[Start of Attachment]

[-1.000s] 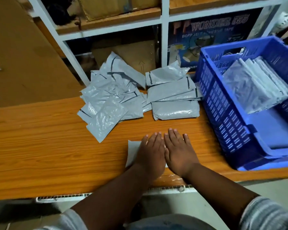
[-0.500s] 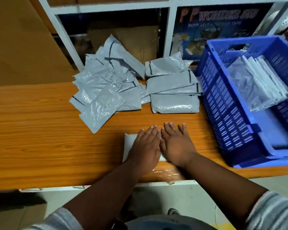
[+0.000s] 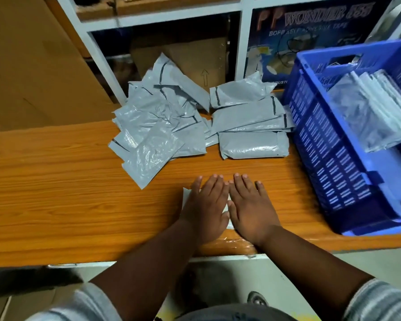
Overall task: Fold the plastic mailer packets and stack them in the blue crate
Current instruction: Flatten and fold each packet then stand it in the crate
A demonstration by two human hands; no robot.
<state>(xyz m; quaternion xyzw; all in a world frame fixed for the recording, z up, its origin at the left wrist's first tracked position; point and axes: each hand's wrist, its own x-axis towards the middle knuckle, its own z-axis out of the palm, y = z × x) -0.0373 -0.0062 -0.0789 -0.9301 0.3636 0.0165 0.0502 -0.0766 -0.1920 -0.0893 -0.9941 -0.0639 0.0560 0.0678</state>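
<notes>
Head view: a loose heap of grey plastic mailer packets lies left of my left hand and right hand, both flat, fingers straight, pressing a white folded mailer on the orange wooden table. I'd press evenly along the crease. Since earlier, the hands have barely shifted. The blue plastic crate waits right.

The room is dim, with a soft light from overhead that leaves a pale sheen on the wooden table near its front edge. The grey mailers catch small crinkled highlights. The shelf recesses at the far side sit in deep shadow. The blue crate on the right is smeared with motion blur, and straight lines bow outward toward the corners.
</notes>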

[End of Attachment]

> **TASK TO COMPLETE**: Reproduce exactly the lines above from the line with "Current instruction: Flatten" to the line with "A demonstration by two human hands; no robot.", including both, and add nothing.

> **SOLUTION**:
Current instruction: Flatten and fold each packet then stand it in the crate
A demonstration by two human hands; no robot.

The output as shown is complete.